Holmes Secures €1.1M to Reimagine QA for AI-Speed Teams
Holmes has launched with a €1.1 million pre-seed round to build an autonomous QA platform tailored for teams shipping software at AI speed. The round was led by Syndicate One, joined by notable founders and investors including Aikido’s Roeland Delrue and Willem Delbare, Showpad co-founder Louis Jonckheere, and serial entrepreneur Thomas Van Overbeke, alongside funds NewSchool.vc, RDY Capital, and 100IN. The startup is led by co-founders Robin Praet, Robbrecht Delrue, and Sofie Buyse, all with prior exit experience in SaaS and AI tools. Their shared thesis: as AI-driven development accelerates code creation, software testing automation has not kept up, turning QA into a release bottleneck. With this funding, Holmes plans to deepen its product capabilities, grow its engineering team, and expand rollout beyond its early design partners who are already shaping the platform’s roadmap.

From Manual Scripts to Autonomous QA: How Holmes Works
Holmes positions itself as an autonomous QA platform that replaces manually written and maintained test suites with self-updating, AI-powered checks. Instead of relying on engineers to script every test case, Holmes learns how a web application behaves by observing real user journeys—such as sign-up, login, search, navigation, forms, and checkout. It then continuously generates and runs tests against these flows, even as the product evolves. Under the hood, five specialised AI agents handle different aspects of quality: happy paths, edge cases, responsive layouts, accessibility, and error recovery. This design aims to catch issues that may not be obvious from code alone but emerge in real-world usage. By embedding inside existing development tools and workflows, Holmes aspires to deliver continuous testing tools that run in the background, catching problems before they reach users while freeing developers and product managers from repetitive QA work.
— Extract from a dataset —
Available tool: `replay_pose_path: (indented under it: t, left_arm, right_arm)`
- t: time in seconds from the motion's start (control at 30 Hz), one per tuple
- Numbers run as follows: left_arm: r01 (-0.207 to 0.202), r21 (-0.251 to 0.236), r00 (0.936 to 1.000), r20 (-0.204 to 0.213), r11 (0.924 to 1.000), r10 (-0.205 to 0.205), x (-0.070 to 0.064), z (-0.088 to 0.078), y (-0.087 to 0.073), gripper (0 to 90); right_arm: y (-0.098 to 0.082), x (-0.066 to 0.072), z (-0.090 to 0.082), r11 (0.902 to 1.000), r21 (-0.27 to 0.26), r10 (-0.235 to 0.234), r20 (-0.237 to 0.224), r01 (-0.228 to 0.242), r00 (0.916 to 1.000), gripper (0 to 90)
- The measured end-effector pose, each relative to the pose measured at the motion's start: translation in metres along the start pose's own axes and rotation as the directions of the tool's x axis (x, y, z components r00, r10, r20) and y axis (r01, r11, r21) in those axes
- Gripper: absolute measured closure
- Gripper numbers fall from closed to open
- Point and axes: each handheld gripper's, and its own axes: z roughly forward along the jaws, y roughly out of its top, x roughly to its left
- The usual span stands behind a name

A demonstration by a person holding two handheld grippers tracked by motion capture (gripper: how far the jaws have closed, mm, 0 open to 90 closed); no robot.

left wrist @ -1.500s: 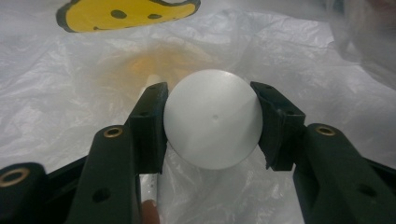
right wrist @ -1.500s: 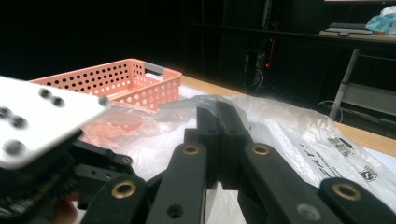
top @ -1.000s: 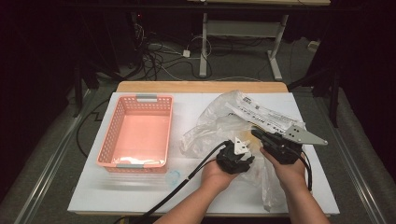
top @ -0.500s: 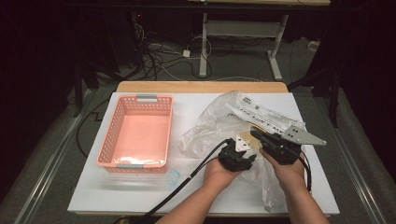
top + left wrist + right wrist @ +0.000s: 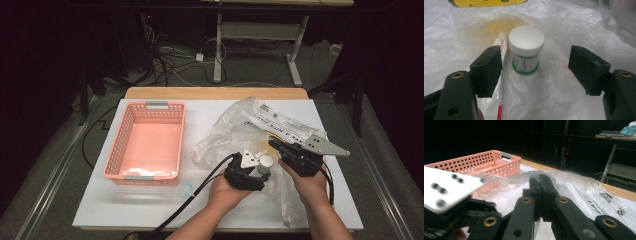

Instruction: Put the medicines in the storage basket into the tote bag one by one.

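Note:
A small jar (image 5: 526, 50) with a white cap and a green ring stands upright on the crinkled clear plastic bag (image 5: 235, 135). A thin white tube (image 5: 502, 47) lies at its left. My left gripper (image 5: 535, 53) is open; its jaws have just been opening and stand either side of the jar without touching it. In the high view the jar (image 5: 265, 161) sits just beyond the left gripper (image 5: 260, 170). My right gripper (image 5: 274, 144) is to the right, shut with its jaws (image 5: 541, 178) pinching a fold of the bag.
A salmon-pink perforated basket (image 5: 120, 145) stands on the left of the white table (image 5: 100, 210); the right gripper view shows the basket (image 5: 486, 161) beyond the bag. Something yellow (image 5: 486, 2) lies under the plastic past the jar. Cables run over the dark floor behind.
The left gripper's jaws have spread wider and the hand has drawn back a little toward the person, leaving the jar standing free. The right gripper has kept still.

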Motion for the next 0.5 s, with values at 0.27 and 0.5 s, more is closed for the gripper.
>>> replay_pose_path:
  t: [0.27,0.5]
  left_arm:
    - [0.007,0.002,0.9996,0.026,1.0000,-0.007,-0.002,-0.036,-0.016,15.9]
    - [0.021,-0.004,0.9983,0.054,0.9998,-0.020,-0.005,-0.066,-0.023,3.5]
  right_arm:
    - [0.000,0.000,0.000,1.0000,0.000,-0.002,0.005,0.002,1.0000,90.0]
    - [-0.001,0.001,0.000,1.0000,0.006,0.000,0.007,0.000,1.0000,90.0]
Solving the Testing Bottleneck in AI-Driven Development
AI coding assistants have dramatically increased development velocity, but QA practices remain largely manual. Engineers still write and maintain tests, while testers click through interfaces to ensure everything works. According to Holmes, this mismatch forces teams into an uncomfortable trade-off: either slow down releases to test thoroughly, or ship quickly and risk bugs slipping into production. Co-founder Robin Praet notes that the real question is no longer whether code looks correct, but whether the product behaves as users expect in practice. Holmes targets this gap by focusing on user-facing flows and real-world behaviour, rather than static code analysis alone. For early-stage teams that rarely invest in large QA departments, and for scaling organisations where manual testing strains release schedules, an autonomous QA platform promises software testing automation that keeps pace with AI-driven development without ballooning headcount.
A New Category of AI-Native Continuous Testing Tools
Holmes exemplifies an emerging category of AI-native continuous testing tools built around autonomous agents rather than human-crafted scripts. Instead of treating QA as a separate, late-stage step, these platforms integrate directly into development pipelines and product analytics, continuously learning from user behaviour. Holmes’ approach—using multiple AI agents to monitor happy paths, edge cases, layout changes, accessibility, and resilience—signals a shift toward more holistic, user-centric quality assurance. The company is already collaborating with around 30 design partners and an advisory group of experienced technology leaders, indicating early market appetite for such tools. As more organisations adopt AI-driven development, investor interest in autonomous QA platforms is likely to grow. Holmes’ pre-seed round suggests that automated, self-maintaining testing systems may become a standard part of modern software stacks, reshaping how teams think about quality, ownership, and release confidence.